The additional value CSS holds which has just recently been announced is the launch of Carbon 612 Corporation which houses our patented technology known as XTRAX®. XTRAX® is ready for commercial beta testing while awaiting final UL approval which we expect to be received in the first quarter of 2009.

XTRAX® is a monitoring device that measures the production of energy from a solar energy system and other renewable energy systems such as wind and geothermal. It transmits the data automatically to our servers where it is interpreted and compiled into tradable form in the carbon credit and renewable energy credit markets. The value to our shareholders is the recurring revenue derived from charging a monthly fee to monitor the systems along with compiling or aggregating the data for the traders.

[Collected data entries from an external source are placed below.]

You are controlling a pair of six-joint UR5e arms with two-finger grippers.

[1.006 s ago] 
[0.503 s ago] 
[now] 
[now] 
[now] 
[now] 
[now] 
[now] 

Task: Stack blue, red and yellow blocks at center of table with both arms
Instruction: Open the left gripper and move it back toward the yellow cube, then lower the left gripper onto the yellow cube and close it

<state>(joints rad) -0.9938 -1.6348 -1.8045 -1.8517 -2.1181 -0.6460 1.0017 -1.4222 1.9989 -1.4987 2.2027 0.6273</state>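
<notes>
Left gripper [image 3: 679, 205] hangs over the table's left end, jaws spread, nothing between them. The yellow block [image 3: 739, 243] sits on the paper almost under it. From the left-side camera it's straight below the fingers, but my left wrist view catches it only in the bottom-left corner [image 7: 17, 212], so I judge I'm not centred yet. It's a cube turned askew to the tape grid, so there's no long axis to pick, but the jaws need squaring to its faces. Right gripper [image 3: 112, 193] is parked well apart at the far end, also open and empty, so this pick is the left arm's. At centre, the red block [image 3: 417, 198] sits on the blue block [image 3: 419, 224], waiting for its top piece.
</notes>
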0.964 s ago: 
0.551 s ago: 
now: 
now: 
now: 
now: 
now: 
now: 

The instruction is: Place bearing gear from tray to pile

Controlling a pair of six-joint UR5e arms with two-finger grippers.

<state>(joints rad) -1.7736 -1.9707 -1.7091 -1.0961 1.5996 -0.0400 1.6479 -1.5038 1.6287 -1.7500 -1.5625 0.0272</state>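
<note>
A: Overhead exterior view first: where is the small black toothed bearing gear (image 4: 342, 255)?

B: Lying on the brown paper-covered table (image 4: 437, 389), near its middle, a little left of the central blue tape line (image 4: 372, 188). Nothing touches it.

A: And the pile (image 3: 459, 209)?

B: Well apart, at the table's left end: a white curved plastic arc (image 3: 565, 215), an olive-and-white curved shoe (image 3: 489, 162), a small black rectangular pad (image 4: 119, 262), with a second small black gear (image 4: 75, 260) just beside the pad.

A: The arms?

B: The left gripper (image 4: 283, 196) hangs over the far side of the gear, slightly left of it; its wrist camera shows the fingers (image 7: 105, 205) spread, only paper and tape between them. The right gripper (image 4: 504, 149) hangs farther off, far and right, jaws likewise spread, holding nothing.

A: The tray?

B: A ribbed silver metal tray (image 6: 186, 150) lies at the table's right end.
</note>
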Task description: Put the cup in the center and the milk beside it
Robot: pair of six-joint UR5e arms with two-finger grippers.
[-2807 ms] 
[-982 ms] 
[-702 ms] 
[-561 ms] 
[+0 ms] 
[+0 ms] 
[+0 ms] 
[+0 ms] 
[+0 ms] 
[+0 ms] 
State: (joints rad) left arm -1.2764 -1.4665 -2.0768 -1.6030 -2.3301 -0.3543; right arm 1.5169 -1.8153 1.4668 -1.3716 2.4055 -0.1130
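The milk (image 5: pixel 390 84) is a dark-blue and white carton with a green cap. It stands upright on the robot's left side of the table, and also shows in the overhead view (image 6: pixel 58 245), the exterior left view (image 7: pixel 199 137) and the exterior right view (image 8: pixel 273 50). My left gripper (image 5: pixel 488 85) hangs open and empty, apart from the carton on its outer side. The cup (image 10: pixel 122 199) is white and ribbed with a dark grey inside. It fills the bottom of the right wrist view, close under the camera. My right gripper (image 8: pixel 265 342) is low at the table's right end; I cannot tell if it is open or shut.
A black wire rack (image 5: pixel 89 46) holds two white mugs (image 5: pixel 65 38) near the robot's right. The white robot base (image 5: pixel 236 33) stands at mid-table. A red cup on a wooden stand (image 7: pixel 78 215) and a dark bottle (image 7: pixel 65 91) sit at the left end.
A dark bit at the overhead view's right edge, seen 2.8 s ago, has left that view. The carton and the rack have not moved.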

We plan to promote XTRAX® as a carbon credit and reporting technology platform nationally as well as internationally. With remote data transmission capabilities, there is no place in the world that XTRAX® cannot operate autonomously. We estimate the world market for XTRAX® at over $500 million in all renewable areas transmitting data via cellular, satellite and microwave systems.

Domestically

In the second quarter we completed our first project as a public entity in California at a 23% gross profit margin as expected. We plan on closing on project financing of previously announced projects as soon as the markets let up and plan on completing the projects accordingly.

 

2


 

Our domestic project potential, which means proposals with strong commitments, totals approximately $150 million which, although we do not expect to close on all of them, this total is indicative of the ability of the company to build organically and build very quickly. We do not believe in a roll-up theory especially since we have internally most of the talent necessary to complete our solar projects in their entirety. From sales to engineering to installation and electrical licenses, we are fully self-supporting with little need to outsource any part of a project.

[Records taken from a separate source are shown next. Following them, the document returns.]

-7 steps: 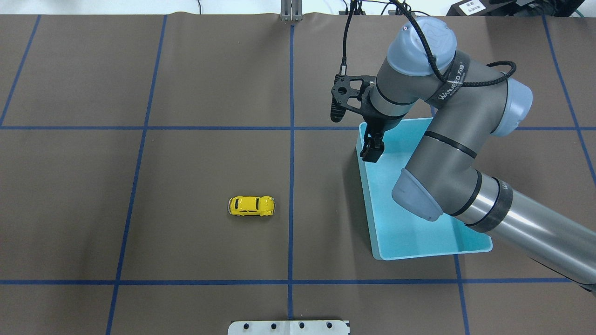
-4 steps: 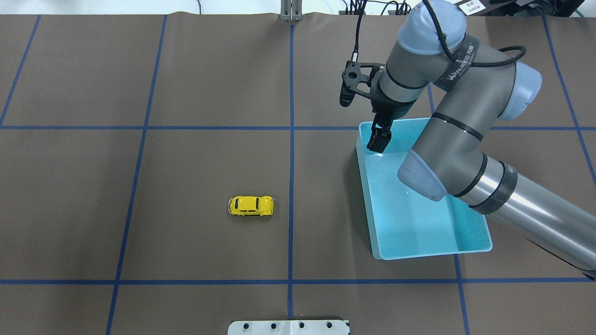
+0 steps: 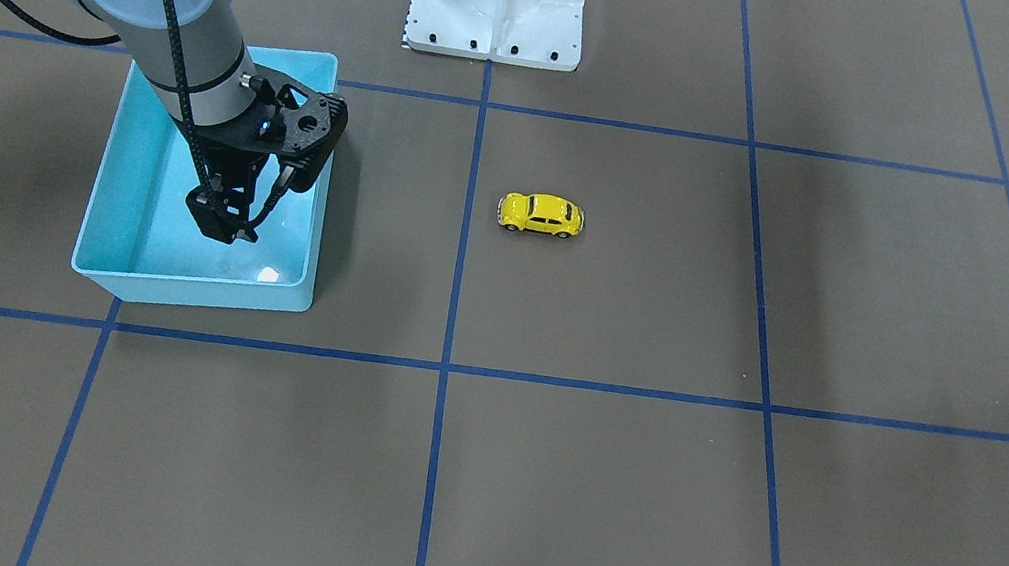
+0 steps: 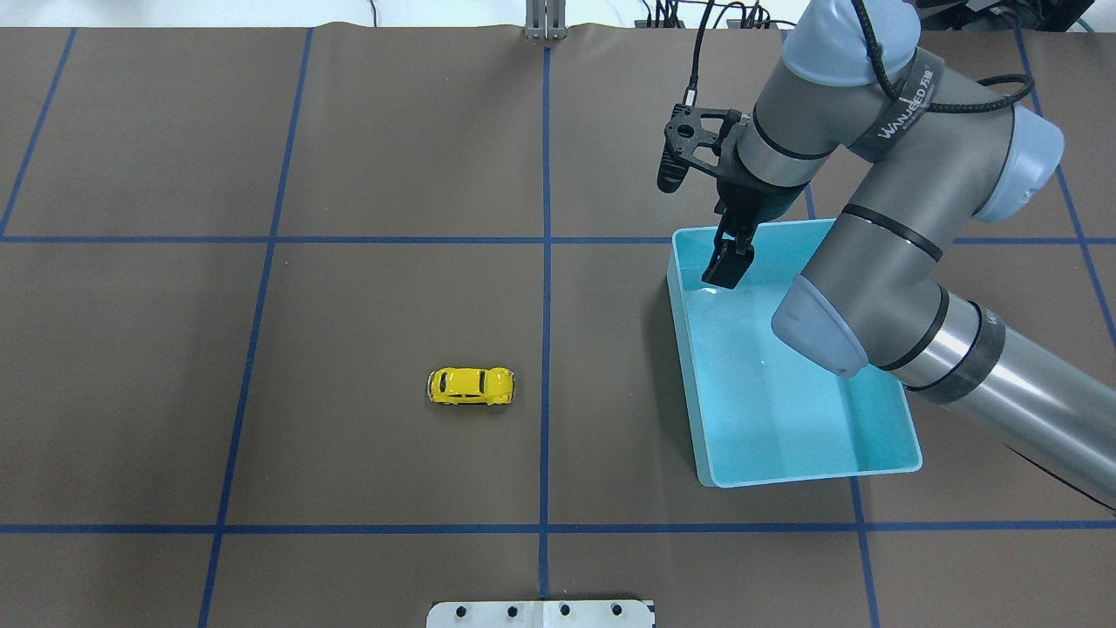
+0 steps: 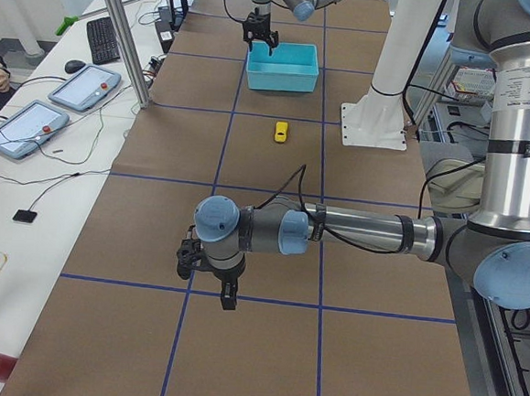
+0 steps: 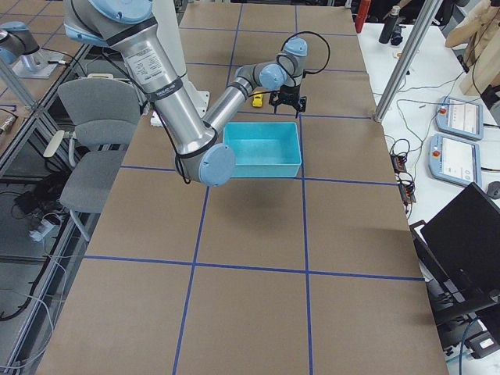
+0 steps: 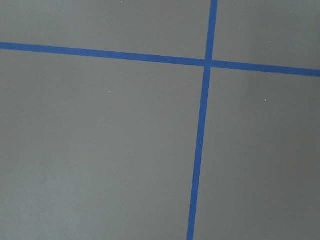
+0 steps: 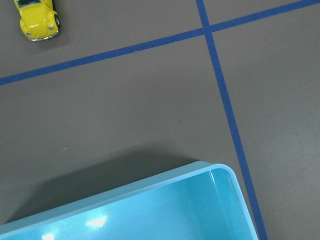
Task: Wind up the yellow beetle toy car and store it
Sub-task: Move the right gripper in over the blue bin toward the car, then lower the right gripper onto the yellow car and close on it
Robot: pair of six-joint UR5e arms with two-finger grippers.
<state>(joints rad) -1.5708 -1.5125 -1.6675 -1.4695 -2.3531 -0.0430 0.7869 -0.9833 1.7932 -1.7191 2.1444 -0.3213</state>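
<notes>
My right gripper (image 4: 729, 269) hangs over the light blue bin (image 4: 785, 427), above its far corner on the side nearest the car, with its jaws apart. The yellow beetle toy car (image 4: 471, 385) sits on its wheels on the brown mat (image 4: 349, 174), well apart from the bin. It lies just across the blue tape line (image 4: 545, 305) down the table's middle, in my left half. My left gripper (image 5: 227, 298) points down at the mat far off to my left; I cannot tell whether its jaws are apart or together.
</notes>
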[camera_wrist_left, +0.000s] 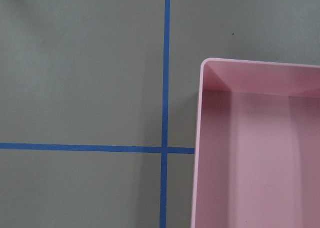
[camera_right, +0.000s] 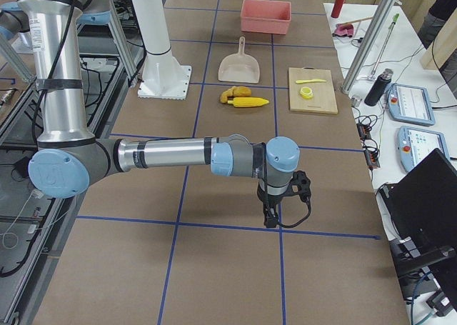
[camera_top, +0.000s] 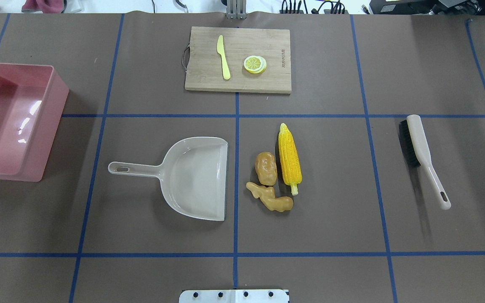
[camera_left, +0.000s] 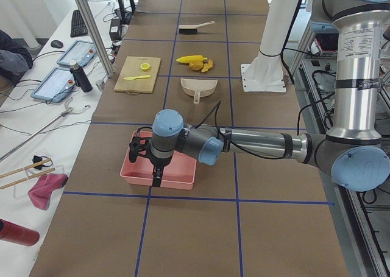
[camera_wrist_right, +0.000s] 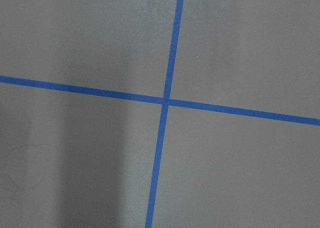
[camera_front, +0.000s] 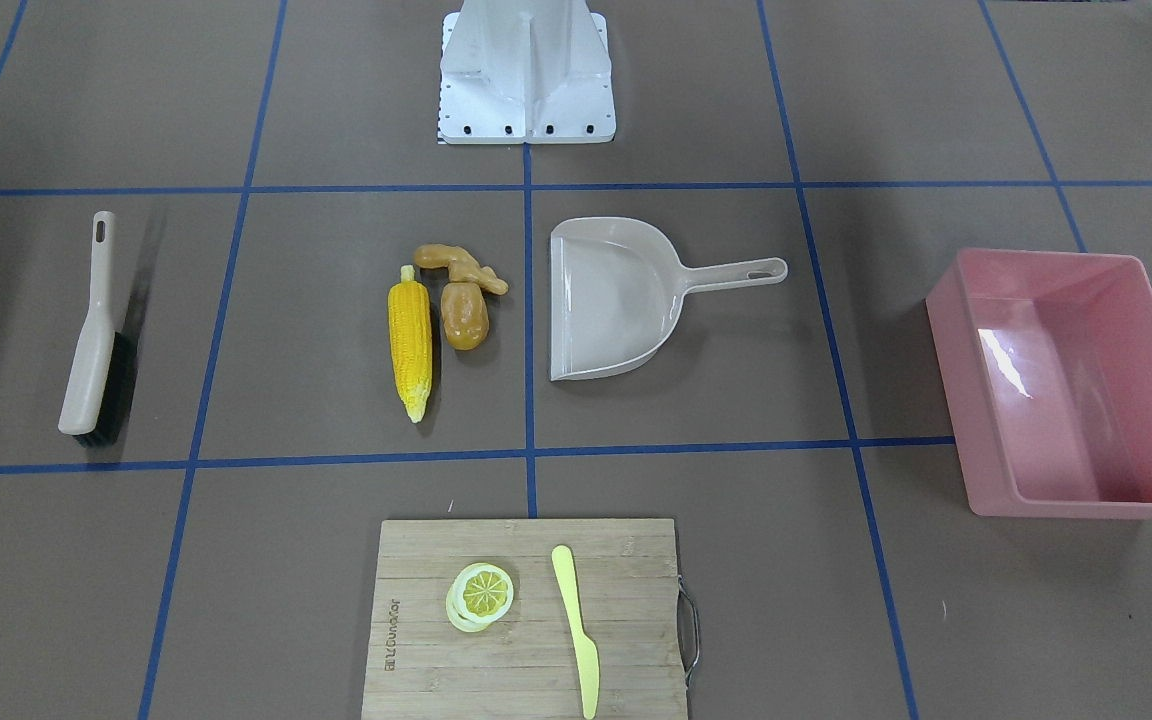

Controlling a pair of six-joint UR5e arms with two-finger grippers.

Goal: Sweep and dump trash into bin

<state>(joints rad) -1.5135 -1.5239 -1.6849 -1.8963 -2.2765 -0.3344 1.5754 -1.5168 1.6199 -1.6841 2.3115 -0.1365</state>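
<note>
Bright, sharp; glare inside bin (camera_top: 6, 143); soft shadows.

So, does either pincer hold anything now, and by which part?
Nothing is held. The brush, the dustpan and the trash lie free on the table; the left pincer hangs over the pink bin, the right pincer over bare table.

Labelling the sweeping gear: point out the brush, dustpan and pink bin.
Beige brush with black bristles (camera_top: 421, 147), overhead view, beige back.
Beige plastic dustpan (camera_top: 198, 176), overhead view, scoop floor.
Large pink rectangular plastic tub (camera_top: 45, 126), overhead view, outer side wall.
</note>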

We look forward to putting the market crisis behind us and continue with our plans for domestic and international growth.

I will now turn the call over to Art Goldberg, our CFO, to review the numbers.  Art . . .

Thanks Ezra and hello everyone.  Rather than read from our second quarter 10-Q, which I assume you have all reviewed, allow me to highlight certain areas.  I will be pleased to respond to questions in the Q & A session at the end of our prepared comments.

Our balance sheet shows cash and liquid assets of over $1.1 million, comprised of cash, receivables and costs and estimated earnings in excess of billings, and we are debt free.  

We have realized that from an operating point of view we need to carry solar panels in inventory so that we can start jobs of under one meg more quickly than if we ordered panels for each job as contracts are signed.  Therefore we anticipate raising additional capital to meet that need.  For larger projects we assist the potential customer to arrange financing on a project by project basis.  

Turning to our income statement we reported third quarter revenue of $1 million, down by $92,000 from the second quarter.  Our performance in the third quarter was handicapped by the failure of the government to renew the ITC early in the year.  In our opinion, comparisons to 2007 have little value as the Company had not yet raised sufficient capital to begin full operations and was still completing small residential projects, something it no longer generally does.

I will now turn the call back to Ezra.

Ezra – We can now respond to questions from anyone on the call.  The operator will tell you how to indicate you have a question.

Q & A

During the Q & A, Mr. Green indicated that, subject to various risks and uncertainties, Clear Skies’s internal projections indicate that, under favorable circumstances, Clear Skies could achieve approximately $39 million in revenue and $1.6 million in income from operations in fiscal 2009.

At the end – Ezra – thank you all for being on this call and we look forward to a great future for Clear Skies.